La agricultura es, ante todo, una ciencia. Detrás de cada insumo agrícola, incluidos los plaguicidas, existe décadas de investigación, evaluación y regulación. Antes de que un producto pueda ser registrado y utilizado legalmente, debe cumplir rigurosos estudios sobre su eficacia, su impacto en la salud humana y su efecto sobre el medio ambiente. Estos procesos son exigidos por las legislaciones nacionales e internacionales y forman parte de un sistema de control que busca garantizar un uso seguro y responsable.
Los plaguicidas, cuando se utilizan bajo las Buenas Prácticas Agrícolas, no son un riesgo, sino una herramienta clave para proteger los cultivos, asegurar la productividad y mantener una oferta constante de alimentos. Prescindir de ellos sin una base científica sólida no solo debilita al sector agrícola, sino que compromete la seguridad alimentaria del país.
La historia reciente ofrece ejemplos contundentes de los riesgos de politizar decisiones técnicas. El caso de Sri Lanka en 2021 es una lección clara: una prohibición abrupta de insumos agrícolas, adoptada sin el respaldo de la ciencia, provocó una grave crisis productiva, escasez de alimentos, incremento de precios y un impacto económico y social de gran magnitud. Las decisiones bien intencionadas, pero mal fundamentadas, pueden tener efectos devastadores.
Por ello, desde ASA hacemos un llamado respetuoso pero firme a los futuros diputados, asesores legislativos y al próximo Presidente de la República: las políticas públicas en materia de plaguicidas deben construirse con base en la evidencia científica, el conocimiento técnico y el diálogo con los sectores productivos. La ausencia de estos elementos aumenta el riesgo de errores, reprocesos y rectificaciones que, con el tiempo, terminan afectando a todos los costarricenses.

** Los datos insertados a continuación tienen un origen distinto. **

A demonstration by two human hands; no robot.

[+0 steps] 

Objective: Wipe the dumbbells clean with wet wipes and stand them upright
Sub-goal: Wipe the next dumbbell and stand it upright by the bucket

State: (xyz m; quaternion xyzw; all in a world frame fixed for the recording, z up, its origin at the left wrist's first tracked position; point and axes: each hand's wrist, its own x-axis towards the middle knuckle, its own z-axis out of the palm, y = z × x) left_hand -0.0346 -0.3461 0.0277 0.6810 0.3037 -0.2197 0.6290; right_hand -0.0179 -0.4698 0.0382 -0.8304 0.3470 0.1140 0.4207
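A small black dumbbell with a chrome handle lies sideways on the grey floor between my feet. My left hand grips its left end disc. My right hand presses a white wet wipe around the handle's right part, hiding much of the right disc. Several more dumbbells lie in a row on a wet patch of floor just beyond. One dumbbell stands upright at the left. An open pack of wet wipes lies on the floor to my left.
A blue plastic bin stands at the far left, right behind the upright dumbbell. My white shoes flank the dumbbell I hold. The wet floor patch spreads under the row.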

Costa Rica ha construido su desarrollo agrícola sobre la innovación, la ciencia y la mejora continua. Preservar ese camino requiere responsabilidad, información y decisiones basadas en hechos, no en percepciones o presiones ideológicas. La agricultura sostenible no se logra excluyendo herramientas, sino utilizándolas correctamente, con regulación, capacitación y criterio técnico.
El futuro del agro nacional —y con él, la seguridad alimentaria del país— depende de ello.